Although one might assume that the relative speed differences hold for text analysis, it's worth testing. And, of course, it's worth reminding ourselves that speed isn't everything: there's also the relative time it takes to write code in each language, as well as the maintainability and scalability of each language.
These experiments are deliberately simple and modular. For each language, there are multiple ways of doing things, and it would be good to document preferably approaches here.
Tokenization and Counting
Task:
Retrieve a relatively large text (King James Bible as plain text), tokenize it (keeping all punctuation and spaces), and count types (unique occurrences of each type).
Summary:
| language | time |
| Ruby | 13 |
| PHP (regex) | 9 |
| PHP (built-in words) | 1 |
| Java | 1 |
These are on a
MacBook? Pro 2.16 GHz Intel Core Duo with 2GB Ram, using Ruby 1.8.6, PHP 5.2.4, Java 1.5
Ruby
code
# original code by Stéfan Sinclair, November 2007
require 'net/http'
# document to use – King James Bible from Gutenberg
url = ['localhost', '/~sgs/Temp/kjv10.txt']

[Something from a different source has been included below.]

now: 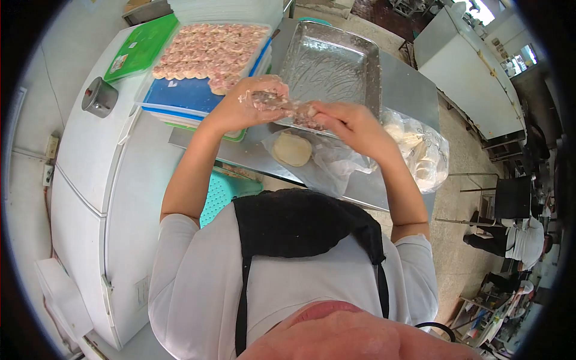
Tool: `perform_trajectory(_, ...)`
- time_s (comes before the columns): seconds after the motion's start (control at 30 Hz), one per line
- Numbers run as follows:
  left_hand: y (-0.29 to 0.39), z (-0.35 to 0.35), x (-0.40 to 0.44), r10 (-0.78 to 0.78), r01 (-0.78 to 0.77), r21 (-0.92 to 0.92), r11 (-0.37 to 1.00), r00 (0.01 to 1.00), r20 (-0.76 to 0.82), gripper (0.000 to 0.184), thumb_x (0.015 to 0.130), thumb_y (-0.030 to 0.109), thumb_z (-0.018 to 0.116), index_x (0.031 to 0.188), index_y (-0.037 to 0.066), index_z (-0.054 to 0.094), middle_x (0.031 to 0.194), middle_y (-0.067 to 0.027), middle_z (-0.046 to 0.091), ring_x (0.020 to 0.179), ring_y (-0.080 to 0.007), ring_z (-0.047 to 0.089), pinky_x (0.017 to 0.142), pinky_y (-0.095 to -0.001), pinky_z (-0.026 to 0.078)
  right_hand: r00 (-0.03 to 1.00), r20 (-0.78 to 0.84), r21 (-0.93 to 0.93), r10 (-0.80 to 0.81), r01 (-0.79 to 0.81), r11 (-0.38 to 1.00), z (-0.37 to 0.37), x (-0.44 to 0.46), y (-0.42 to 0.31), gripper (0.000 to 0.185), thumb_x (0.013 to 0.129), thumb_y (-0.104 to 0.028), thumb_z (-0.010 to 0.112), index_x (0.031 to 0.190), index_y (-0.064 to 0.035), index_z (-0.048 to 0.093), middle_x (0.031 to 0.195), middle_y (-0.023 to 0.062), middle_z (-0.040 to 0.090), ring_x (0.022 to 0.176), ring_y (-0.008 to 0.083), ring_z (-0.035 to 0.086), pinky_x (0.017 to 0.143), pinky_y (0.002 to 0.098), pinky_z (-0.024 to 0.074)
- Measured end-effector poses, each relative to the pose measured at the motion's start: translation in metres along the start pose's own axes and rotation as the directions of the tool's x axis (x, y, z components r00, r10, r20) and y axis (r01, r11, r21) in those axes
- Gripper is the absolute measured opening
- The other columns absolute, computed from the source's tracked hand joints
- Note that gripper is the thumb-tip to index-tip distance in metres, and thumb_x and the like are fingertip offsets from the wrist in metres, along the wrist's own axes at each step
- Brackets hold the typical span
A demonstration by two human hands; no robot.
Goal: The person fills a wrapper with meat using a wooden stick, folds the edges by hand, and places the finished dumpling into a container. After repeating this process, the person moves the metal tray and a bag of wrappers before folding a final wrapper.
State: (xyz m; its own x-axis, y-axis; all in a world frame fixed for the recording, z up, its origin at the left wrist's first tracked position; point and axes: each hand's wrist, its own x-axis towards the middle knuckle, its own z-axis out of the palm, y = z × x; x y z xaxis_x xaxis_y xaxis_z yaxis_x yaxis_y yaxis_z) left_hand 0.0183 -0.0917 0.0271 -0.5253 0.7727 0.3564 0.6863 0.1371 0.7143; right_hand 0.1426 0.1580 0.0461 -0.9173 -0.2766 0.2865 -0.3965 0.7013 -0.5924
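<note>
My left hand (255,103) is curled, its fingers smeared with pale minced meat; what it holds is blurred. My right hand (355,127) meets it fingertip to fingertip, pinched on pinkish minced meat filling (307,119). Beneath my hands is a large metal tray (330,57) with greasy streaks. A stack of round pale dough wrappers (292,149) lies on clear plastic just below them. Left of the tray, rows of meat-topped dumplings (207,51) fill much of a plastic container with a blue sheet (180,95).
A plastic bag (423,153) of pale rounds lies right on the metal table (414,90). A green lid (143,47) and metal pot (100,97) sit on the white freezer (84,156) at left. A turquoise basket (225,195) is below; another person (522,243) is far right.
</note>
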Motion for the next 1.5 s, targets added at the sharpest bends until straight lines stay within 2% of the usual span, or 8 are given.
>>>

# tokenize to find words, spaces, or other single characters
regex = "/(\w+['-]\w+|\w+|\s+|.)/";
# retrieve text
last = Time.new.to_i
contents = Net::HTTP.get 'localhost', '/~sgs/Temp/kjv10.txt'
diff = (Time.new.to_i-last)
puts "retrieval: " + diff.to_s + " (" + contents.length.to_s + " characters)\n"
# tokenize using a scan
last = Time.new.to_i
words = {}
contents.scan(/(\\w+['-]\w+|\w+|\s+|.)/) do |token|
if !words.has_key?(token)
words[token] = 0
end
words[token] += 1
end
diff = (Time.new.to_i-last)
puts "tokenizing and counting: " + diff.to_s + " (" + words.size.to_s + " types)\n";
results
retrieval: 1 (4445260 characters)
tokenizing and counting: 12 (14212 types)
specs
MacBook Pro, 2.16 GHz Intel Core Duo, 2 GB RAM
$ ruby -v
ruby 1.8.6 (2007-06-07 patchlevel 36) [universal-darwin9.0]
PHP
Note that the PHP code has two versions, one which uses regular expressions to count all words, punctuation and spaces (like the other tests) and one that only counts words using built-in functions. The difference in performance is huge, most likely because the built-in function happens entirely within the C intepreter, whereas the regular expressions version crosses back-and-forth between PHP and the interpreter (and, of course, uses regular expressions).
code
// original code by Stéfan Sinclair, November 2007
// document to use -- King James Bible from Gutenberg
$url = "http://localhost/~sgs/Temp/kjv10.txt";
// tokenize to find words, spaces, or other single characters
$regex = "(\w+['-]\w+|\w+|\s+|.)";
// retrieve text
$last = time();
$contents = file_get_contents($url);
$diff = time()-$last;
echo "retrieval: $diff seconds (", strlen($contents), " characters)\n";
// tokenize using matching offsets
$last = time();
$offset = 0;
/* doing a looping match on the full string is relatively inefficient
* since the full string is used each time, but I wasn't able to use
* preg_match_all because of memory constraints; besides this is closer
* to how the other tests (Java, Ruby) are running
*/
while(preg_match("/$regex/", $contents, $matches, PREG_OFFSET_CAPTURE, $offset)) {
$words[$matches[0][0]]++;
$offset = $matches[0][1] + strlen($matches[0][0]);
}
$diff = time()-$last;
echo "tokenizing and counting with regex: $diff seconds (", count($words), " types)\n";
// tokenize using built-in word and counting functions
$last = time();
$offset = 0;
// note that the built-in functions don't allow us to keep punctuation and spaces like the others
$words = array_count_values(str_word_count($contents, 1));
$diff = time()-$last;
echo "tokenizing and counting with built-in methods: $diff seconds (", count($words), " types)\n";
results
retrieval: 0 seconds (4445260 characters)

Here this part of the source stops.